GOAL OF THE EXERCISE
Reproduce the records exactly, beginning with their first line and ending with the line that contains "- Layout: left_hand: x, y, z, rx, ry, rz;", and output nothing more.

[Dataset items]
══════════

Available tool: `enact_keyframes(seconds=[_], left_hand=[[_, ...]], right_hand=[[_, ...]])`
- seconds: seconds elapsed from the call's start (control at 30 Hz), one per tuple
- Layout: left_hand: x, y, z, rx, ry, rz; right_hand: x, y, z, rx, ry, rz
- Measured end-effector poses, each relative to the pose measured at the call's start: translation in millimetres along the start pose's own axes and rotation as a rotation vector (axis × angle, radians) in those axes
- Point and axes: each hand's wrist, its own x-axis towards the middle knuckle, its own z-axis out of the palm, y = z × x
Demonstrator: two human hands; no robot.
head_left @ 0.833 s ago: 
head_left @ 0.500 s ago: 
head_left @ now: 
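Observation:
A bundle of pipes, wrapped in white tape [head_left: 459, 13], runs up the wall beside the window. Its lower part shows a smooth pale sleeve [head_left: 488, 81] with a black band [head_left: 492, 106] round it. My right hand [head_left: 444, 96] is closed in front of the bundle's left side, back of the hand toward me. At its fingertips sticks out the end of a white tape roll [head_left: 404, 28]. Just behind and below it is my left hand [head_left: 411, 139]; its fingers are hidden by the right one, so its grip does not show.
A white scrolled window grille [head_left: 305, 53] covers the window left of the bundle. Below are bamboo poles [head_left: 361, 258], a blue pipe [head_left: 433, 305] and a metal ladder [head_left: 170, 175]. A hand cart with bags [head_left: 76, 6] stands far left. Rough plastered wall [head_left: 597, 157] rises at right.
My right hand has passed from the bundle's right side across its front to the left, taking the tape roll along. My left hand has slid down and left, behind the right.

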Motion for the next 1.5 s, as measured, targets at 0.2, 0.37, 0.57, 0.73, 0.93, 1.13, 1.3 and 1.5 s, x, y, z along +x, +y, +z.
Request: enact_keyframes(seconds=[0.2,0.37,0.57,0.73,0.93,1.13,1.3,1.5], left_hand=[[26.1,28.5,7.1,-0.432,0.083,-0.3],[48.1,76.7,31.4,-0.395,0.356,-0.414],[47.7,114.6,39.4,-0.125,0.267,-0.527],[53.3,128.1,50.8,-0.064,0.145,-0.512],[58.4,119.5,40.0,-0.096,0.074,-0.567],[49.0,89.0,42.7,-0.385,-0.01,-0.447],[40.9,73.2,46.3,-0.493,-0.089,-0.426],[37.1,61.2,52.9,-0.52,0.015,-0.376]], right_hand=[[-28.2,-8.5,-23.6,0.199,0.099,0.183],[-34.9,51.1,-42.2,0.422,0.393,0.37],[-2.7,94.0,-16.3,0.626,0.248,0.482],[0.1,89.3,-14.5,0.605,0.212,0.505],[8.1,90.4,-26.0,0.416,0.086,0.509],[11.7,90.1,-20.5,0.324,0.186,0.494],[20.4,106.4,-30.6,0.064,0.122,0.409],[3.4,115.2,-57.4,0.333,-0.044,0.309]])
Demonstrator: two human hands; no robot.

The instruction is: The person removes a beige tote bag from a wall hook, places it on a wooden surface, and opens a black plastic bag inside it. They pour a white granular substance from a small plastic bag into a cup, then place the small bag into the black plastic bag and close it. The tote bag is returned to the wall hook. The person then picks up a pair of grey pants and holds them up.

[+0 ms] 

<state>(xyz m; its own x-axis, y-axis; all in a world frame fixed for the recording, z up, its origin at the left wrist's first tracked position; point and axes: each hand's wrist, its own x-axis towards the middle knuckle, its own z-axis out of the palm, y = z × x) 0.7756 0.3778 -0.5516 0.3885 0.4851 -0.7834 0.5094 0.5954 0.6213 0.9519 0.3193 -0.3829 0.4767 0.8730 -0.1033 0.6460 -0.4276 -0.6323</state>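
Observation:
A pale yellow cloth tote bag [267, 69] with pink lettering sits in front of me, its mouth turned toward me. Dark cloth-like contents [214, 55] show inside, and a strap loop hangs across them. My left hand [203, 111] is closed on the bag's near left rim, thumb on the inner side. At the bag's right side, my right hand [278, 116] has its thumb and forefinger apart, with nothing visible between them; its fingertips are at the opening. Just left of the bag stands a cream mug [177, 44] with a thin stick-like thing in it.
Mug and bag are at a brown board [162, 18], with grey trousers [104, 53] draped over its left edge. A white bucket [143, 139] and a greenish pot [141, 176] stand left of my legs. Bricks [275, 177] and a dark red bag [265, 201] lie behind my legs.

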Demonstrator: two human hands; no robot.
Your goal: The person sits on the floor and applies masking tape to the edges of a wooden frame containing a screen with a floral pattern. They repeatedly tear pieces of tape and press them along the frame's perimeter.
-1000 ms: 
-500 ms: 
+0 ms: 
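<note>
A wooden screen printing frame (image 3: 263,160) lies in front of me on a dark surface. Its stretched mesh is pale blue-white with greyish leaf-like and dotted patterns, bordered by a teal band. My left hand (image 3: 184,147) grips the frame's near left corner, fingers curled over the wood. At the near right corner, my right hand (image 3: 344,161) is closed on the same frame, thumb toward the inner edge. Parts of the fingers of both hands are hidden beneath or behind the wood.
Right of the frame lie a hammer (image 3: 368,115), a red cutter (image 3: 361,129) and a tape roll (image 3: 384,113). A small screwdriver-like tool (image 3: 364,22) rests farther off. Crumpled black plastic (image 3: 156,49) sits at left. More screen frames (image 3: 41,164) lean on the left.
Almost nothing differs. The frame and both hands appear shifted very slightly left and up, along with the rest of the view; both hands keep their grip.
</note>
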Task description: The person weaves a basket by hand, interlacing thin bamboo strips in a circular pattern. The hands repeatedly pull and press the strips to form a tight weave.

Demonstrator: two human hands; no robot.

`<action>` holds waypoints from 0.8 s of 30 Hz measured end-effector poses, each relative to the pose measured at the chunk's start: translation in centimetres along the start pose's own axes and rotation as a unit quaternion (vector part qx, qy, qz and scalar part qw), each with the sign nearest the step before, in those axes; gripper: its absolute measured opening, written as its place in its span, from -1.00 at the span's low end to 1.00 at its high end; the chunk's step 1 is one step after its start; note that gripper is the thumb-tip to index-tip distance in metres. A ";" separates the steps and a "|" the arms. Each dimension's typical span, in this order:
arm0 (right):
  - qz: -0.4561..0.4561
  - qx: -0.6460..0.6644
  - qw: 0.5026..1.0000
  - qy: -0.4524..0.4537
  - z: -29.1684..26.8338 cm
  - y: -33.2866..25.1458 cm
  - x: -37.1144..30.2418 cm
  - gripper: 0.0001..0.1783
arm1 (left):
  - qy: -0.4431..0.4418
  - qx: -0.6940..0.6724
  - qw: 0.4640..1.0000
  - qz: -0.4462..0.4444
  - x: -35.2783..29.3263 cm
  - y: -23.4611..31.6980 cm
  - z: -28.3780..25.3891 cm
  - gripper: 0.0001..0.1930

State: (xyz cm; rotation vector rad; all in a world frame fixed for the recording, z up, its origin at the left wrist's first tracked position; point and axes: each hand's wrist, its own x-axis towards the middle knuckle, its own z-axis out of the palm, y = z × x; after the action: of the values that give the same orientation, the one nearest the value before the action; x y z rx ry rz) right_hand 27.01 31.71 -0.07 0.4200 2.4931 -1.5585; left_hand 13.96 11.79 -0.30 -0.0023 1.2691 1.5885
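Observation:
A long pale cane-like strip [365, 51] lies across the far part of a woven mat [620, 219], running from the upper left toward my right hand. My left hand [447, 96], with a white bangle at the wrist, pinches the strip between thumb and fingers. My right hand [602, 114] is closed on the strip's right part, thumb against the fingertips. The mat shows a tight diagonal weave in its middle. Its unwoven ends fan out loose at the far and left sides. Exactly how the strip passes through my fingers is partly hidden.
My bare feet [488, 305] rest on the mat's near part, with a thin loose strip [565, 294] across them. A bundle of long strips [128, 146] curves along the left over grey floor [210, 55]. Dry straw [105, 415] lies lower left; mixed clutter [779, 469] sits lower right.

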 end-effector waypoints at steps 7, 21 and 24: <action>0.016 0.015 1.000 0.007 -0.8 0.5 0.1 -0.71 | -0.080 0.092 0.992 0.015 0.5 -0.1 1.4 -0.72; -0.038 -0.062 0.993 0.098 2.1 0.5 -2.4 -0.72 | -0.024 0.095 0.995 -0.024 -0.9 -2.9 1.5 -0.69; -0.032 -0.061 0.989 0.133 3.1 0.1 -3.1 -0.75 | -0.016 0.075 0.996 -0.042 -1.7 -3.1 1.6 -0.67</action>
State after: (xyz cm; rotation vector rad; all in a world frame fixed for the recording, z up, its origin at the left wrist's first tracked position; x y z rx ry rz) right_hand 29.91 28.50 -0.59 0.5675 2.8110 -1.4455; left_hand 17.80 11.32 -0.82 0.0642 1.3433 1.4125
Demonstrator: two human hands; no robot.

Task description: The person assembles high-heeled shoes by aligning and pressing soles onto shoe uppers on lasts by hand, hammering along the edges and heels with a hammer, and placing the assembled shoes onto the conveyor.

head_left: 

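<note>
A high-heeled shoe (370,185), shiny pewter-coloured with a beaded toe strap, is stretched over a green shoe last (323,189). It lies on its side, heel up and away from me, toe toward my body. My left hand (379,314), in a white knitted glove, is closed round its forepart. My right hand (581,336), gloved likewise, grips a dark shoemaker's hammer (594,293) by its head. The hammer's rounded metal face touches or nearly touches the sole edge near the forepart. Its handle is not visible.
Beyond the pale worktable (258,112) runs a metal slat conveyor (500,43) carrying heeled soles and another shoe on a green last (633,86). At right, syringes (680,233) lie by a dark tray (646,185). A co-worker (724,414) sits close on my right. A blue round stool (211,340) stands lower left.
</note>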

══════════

SOLUTION
Available tool: `enact_keyframes(seconds=[_], left_hand=[[_, ...]], right_hand=[[_, ...]])`
- seconds: seconds elapsed from the call's start (control at 30 Hz), one per tuple
- Layout: left_hand: x, y, z, rx, ry, rz; right_hand: x, y, z, rx, ry, rz

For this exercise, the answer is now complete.